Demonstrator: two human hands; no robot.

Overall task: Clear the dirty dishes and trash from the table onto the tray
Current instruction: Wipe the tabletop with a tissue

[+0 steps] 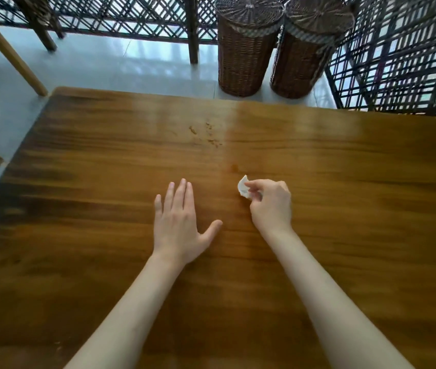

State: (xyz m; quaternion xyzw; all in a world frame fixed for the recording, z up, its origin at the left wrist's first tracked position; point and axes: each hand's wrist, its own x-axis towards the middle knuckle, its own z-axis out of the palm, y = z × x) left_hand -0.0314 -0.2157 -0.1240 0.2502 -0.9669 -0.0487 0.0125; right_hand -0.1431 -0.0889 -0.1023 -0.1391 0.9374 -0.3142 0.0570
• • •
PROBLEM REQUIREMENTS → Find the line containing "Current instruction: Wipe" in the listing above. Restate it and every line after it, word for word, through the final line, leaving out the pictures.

ANSWER FOR THIS EXERCISE →
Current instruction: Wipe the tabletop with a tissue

[+0 steps] 

State: (xyz m; quaternion xyzw; all in a world frame fixed for the recording, z up, its origin at the left wrist's first tracked position; point and axes: each hand's wrist, its own x-axis towards the middle knuckle, its own z-axis out of the palm, y = z × x) left_hand -0.0314 -0.2157 -0.1240 0.2502 -0.9669 -0.0487 0.0125; right_hand -0.1431 -0.0889 -0.1023 -0.1391 0.9374 -0.3142 0.0570

This output is complete, so the exercise is closed.